A film crew last year spent time at SUNY Cortland's William H. Parks Family Center for Environmental and Outdoor Education capturing remarkable animal footage for famed biologist Sir David Attenborough's latest nature documentary, “Frozen Planet II.”
They didn’t travel to Raquette Lake in the remote Adirondack wilderness to document the amazing habits of polar bears or penguins. They weren’t after beluga whales, elephant seals, Siberian tigers or any of the other exotic creatures featured in the recently released trailer.
They were filming painted turtles, one of the most common and familiar turtle species in North America.
Because when the weather gets cold, these reptiles vanish from sight and do something remarkable.
Painted turtles have a unique physical makeup that lets them spend the winter beneath the lake’s ice without breathing for three or four months. Unlike other turtle species, they hatch in the fall and overwinter in their nest, surviving the bitter cold before emerging in the spring.
“I was fortunate enough to see some of the footage as it was filmed, said Rhonda Pitoniak ’01, M ’16, director of SUNY Cortland’s Adirondack facility, where many students, faculty, staff and alumni experience nature’s wonders each day.
“The crew would send videos daily to the headquarters to be sure they were capturing what the BBC wanted. Even though it was a two- to three-second snippet on the trailer, I was thrilled to see the turtles, knowing they had been here. I look forward to seeing the show in its entirety.”
The six-episode series debuts Sept. 11 on BBC One in the United Kingdom. A release date in the United States has not yet been announced.
The Parks Family Outdoor Center was the perfect place to film that process, Pitoniak said. But it took a lucky bit of networking from alum Mike Reid ’03, a biologist and project manager with the New York City Department of Environmental Protection, for the BBC to find it.
According to Pitoniak, Reid was at his daughter’s play rehearsal when he met another parent, Patrick Baker, a physiological ecologist who teaches at West Point. They soon started talking.
"Patrick asked Mike if he knew of a place in the Adirondacks where some filming of turtles could be done,” Pitoniak said. “Patrick did his Ph.D. research on painted turtles and was seen as one of the most knowledgeable on the subject. The BBC had contacted Patrick, which is why he was looking for a place to shoot.”
Reid then pointed Baker in the right direction. Much of the Adirondacks is state owned and designated “Forever Wild,” making filming or other commercial activity difficult. But SUNY Cortland had accessible land in the area with the waterfrontage and forest the BBC needed.
Despite the ideal conditions, filming was difficult. Pitoniak said heavy loads of equipment were used to record the turtles, and that drone shots were taken of the lake and surrounding terrain.
“The crew had to wait for or help create specific light opportunities to capture the quality of film needed for this kind of program. I think one thing you will notice is the amazing clarity of the film shot,” Pitoniak said.
Prior to the film crew arriving, there was more than a year of conversations and emails, according to Pitoniak. The BBC wanted to ensure the university’s facility and property were the right look and fit for the BBC’s needs. Due to that and a COVID delay, initial contact was made in March of 2020 but onsite filming didn’t take place until April 2021.
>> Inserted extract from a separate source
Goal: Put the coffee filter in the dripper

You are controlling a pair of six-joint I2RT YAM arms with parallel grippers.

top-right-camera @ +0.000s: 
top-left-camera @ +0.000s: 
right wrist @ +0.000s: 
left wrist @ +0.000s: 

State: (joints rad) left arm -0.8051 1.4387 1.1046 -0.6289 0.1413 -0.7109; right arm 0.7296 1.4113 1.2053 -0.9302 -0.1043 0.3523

Pitoniak said the film crew was a pleasure to work with. Most of all, she’s happy that it adds to the long list of ways SUNY Cortland encourages a commitment to ecology, sustainability and the study of biology.
“The groups that visit our facilities are so varied in their purpose for their visit. Alumni are here on vacation; college programs range from science education to history to community building and beyond. Our message is slightly different for each group, but one of the main goals is to get folks to allow themselves to be fully present.”